* _Aim of the exercise_
In full and without alteration, print the entries that follow.

* _Records for the exercise_
# # # # # # #

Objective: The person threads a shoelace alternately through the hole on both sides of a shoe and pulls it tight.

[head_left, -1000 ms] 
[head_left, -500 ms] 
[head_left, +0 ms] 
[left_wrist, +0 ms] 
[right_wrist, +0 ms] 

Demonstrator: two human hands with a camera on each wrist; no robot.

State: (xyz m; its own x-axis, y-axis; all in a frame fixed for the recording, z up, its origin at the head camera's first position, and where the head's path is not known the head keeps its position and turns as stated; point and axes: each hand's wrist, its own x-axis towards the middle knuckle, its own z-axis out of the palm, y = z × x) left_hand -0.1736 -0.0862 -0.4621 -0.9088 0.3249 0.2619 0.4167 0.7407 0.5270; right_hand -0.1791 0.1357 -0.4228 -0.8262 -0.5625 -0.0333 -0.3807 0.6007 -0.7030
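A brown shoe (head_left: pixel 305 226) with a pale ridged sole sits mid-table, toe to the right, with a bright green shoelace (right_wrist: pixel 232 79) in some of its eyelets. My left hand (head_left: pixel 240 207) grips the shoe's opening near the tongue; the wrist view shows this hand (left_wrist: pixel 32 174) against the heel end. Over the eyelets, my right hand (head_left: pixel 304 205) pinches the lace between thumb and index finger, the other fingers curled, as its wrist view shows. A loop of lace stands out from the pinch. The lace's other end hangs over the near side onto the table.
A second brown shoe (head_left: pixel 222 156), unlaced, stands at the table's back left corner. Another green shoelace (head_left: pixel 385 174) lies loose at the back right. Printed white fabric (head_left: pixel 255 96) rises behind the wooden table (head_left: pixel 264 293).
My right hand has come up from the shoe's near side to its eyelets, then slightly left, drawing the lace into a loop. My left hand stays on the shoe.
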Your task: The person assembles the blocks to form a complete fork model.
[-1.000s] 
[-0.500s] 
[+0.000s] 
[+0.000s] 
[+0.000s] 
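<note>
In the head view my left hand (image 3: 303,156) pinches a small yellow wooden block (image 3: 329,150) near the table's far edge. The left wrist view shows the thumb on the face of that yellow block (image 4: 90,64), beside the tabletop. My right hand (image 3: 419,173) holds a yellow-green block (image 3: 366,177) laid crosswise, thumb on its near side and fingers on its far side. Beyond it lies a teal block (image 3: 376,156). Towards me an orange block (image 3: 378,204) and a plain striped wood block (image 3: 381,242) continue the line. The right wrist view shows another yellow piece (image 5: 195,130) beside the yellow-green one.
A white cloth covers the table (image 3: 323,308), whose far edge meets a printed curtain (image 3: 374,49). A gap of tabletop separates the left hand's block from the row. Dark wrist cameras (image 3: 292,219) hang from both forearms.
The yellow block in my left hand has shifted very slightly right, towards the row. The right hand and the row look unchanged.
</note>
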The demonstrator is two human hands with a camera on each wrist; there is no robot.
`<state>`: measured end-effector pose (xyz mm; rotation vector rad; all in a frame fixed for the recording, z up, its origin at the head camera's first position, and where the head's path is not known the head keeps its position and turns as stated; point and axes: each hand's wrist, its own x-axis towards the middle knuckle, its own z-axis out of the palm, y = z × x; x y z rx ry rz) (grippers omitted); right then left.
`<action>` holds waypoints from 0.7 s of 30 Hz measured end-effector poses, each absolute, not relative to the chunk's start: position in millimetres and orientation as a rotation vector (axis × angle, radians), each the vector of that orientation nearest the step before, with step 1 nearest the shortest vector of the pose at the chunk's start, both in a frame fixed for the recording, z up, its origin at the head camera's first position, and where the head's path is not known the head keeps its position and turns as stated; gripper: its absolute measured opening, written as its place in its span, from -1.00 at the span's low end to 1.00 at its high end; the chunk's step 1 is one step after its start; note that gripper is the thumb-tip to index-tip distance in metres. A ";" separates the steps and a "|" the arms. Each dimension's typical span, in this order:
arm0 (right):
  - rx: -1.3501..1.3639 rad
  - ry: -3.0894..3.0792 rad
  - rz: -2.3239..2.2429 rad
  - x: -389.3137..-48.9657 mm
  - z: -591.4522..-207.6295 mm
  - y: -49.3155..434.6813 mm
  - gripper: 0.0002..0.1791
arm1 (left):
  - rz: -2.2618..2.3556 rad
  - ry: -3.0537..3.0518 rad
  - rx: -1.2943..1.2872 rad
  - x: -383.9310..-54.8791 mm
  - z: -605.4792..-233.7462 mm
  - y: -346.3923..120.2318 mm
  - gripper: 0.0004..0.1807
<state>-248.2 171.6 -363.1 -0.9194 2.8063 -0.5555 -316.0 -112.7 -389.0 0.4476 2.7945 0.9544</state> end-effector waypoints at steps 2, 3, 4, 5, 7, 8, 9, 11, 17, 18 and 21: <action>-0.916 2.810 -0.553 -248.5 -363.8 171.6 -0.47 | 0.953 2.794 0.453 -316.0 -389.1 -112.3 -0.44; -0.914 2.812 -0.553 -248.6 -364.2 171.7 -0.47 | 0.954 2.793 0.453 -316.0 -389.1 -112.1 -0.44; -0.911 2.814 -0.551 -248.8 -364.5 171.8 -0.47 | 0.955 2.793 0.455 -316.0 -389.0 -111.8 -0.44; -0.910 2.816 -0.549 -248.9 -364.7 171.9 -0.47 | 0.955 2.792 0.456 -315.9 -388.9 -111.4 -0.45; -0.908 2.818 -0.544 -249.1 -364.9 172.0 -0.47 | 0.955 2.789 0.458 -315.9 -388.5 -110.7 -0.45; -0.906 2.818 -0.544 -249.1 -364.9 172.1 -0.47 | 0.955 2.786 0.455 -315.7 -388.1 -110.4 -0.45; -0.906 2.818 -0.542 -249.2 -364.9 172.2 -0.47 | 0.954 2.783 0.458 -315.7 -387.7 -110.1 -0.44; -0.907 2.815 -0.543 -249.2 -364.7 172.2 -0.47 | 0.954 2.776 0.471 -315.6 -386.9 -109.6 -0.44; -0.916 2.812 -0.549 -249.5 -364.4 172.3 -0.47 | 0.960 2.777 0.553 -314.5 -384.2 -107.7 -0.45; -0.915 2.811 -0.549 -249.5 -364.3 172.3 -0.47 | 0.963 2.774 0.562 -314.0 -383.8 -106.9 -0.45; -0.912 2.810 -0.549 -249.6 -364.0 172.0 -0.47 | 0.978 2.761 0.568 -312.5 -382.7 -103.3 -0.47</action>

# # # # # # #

* _Written solution_
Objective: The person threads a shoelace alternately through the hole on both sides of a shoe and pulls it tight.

[head_left, -1000 ms] 
[head_left, -500 ms] 
[head_left, +0 ms] 
[left_wrist, +0 ms] 
[right_wrist, +0 ms] 

Demonstrator: two human hands with a camera on each wrist; no robot.

State: (xyz m; its own x-axis, y-axis; all in a frame fixed for the recording, z up, its origin at the head camera's first position, and where the head's path is not known the head keeps its position and turns as stated; point and axes: each hand's wrist, its own x-axis towards the middle knuckle, its own z-axis out of the palm, y = z × x) left_hand -0.1736 -0.0862 -0.4621 -0.9088 0.3249 0.2619 0.4167 0.7407 0.5270; right_hand -0.1791 0.1357 -0.4228 -0.8262 -0.5625 -0.0333 -0.3807 0.6007 -0.7030
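A brown shoe (head_left: pixel 305 226) with a pale ridged sole sits mid-table, toe to the right, with a bright green shoelace (right_wrist: pixel 232 79) in some of its eyelets. My left hand (head_left: pixel 240 207) grips the shoe's opening near the tongue; the wrist view shows this hand (left_wrist: pixel 32 174) against the heel end. Over the eyelets, my right hand (head_left: pixel 304 205) pinches the lace between thumb and index finger, the other fingers curled, as its wrist view shows. A loop of lace stands out from the pinch. The lace's other end hangs over the near side onto the table.
A second brown shoe (head_left: pixel 222 156), unlaced, stands at the table's back left corner. Another green shoelace (head_left: pixel 385 174) lies loose at the back right. Printed white fabric (head_left: pixel 255 96) rises behind the wooden table (head_left: pixel 264 293).
My right hand has come up from the shoe's near side to its eyelets, then slightly left, drawing the lace into a loop. My left hand stays on the shoe.
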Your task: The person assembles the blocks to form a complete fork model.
[-1.000s] 
[-0.500s] 
[+0.000s] 
[+0.000s] 
[+0.000s] 
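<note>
In the head view my left hand (image 3: 303,156) pinches a small yellow wooden block (image 3: 329,150) near the table's far edge. The left wrist view shows the thumb on the face of that yellow block (image 4: 90,64), beside the tabletop. My right hand (image 3: 419,173) holds a yellow-green block (image 3: 366,177) laid crosswise, thumb on its near side and fingers on its far side. Beyond it lies a teal block (image 3: 376,156). Towards me an orange block (image 3: 378,204) and a plain striped wood block (image 3: 381,242) continue the line. The right wrist view shows another yellow piece (image 5: 195,130) beside the yellow-green one.
A white cloth covers the table (image 3: 323,308), whose far edge meets a printed curtain (image 3: 374,49). A gap of tabletop separates the left hand's block from the row. Dark wrist cameras (image 3: 292,219) hang from both forearms.
The yellow block in my left hand has shifted very slightly right, towards the row. The right hand and the row look unchanged.
</note>
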The demonstrator is two human hands with a camera on each wrist; there is no robot.
`<state>`: measured end-effector pose (xyz mm; rotation vector rad; all in a frame fixed for the recording, z up, its origin at the head camera's first position, and where the head's path is not known the head keeps its position and turns as stated; point and axes: each hand's wrist, its own x-axis towards the middle knuckle, its own z-axis out of the palm, y = z × x; x y z rx ry rz) (grippers omitted); right then left.
`<action>` holds waypoints from 0.7 s of 30 Hz measured end-effector poses, each absolute, not relative to the chunk's start: position in millimetres and orientation as a rotation vector (axis × angle, radians), each the vector of that orientation nearest the step before, with step 1 nearest the shortest vector of the pose at the chunk's start, both in a frame fixed for the recording, z up, its origin at the head camera's first position, and where the head's path is not known the head keeps its position and turns as stated; gripper: its absolute measured opening, written as its place in its span, from -1.00 at the span's low end to 1.00 at its high end; the chunk's step 1 is one step after its start; note that gripper is the thumb-tip to index-tip distance in metres. A ";" separates the steps and a "|" the arms. Each dimension's typical span, in this order:
arm0 (right):
  - rx: -1.3501..1.3639 rad
  - ry: -3.0894..3.0792 rad
  - rz: -2.3239..2.2429 rad
  - x: -389.3137..-48.9657 mm
  - z: -591.4522..-207.6295 mm
  - y: -49.3155..434.6813 mm
  - gripper: 0.0002..0.1791
arm1 (left):
  - rz: -2.2618..2.3556 rad
  - ry: -3.0537..3.0518 rad
  - rx: -1.2943..1.2872 rad
  - x: -383.9310..-54.8791 mm
  - z: -605.4792..-233.7462 mm
  - y: -346.3923..120.2318 mm
  - gripper: 0.0004..0.1807
<state>-248.2 171.6 -363.1 -0.9194 2.8063 -0.5555 -316.0 -112.7 -389.0 0.4476 2.7945 0.9544</state> end-effector waypoints at steps 2, 3, 4, 5, 7, 8, 9, 11, 17, 18 and 21: <action>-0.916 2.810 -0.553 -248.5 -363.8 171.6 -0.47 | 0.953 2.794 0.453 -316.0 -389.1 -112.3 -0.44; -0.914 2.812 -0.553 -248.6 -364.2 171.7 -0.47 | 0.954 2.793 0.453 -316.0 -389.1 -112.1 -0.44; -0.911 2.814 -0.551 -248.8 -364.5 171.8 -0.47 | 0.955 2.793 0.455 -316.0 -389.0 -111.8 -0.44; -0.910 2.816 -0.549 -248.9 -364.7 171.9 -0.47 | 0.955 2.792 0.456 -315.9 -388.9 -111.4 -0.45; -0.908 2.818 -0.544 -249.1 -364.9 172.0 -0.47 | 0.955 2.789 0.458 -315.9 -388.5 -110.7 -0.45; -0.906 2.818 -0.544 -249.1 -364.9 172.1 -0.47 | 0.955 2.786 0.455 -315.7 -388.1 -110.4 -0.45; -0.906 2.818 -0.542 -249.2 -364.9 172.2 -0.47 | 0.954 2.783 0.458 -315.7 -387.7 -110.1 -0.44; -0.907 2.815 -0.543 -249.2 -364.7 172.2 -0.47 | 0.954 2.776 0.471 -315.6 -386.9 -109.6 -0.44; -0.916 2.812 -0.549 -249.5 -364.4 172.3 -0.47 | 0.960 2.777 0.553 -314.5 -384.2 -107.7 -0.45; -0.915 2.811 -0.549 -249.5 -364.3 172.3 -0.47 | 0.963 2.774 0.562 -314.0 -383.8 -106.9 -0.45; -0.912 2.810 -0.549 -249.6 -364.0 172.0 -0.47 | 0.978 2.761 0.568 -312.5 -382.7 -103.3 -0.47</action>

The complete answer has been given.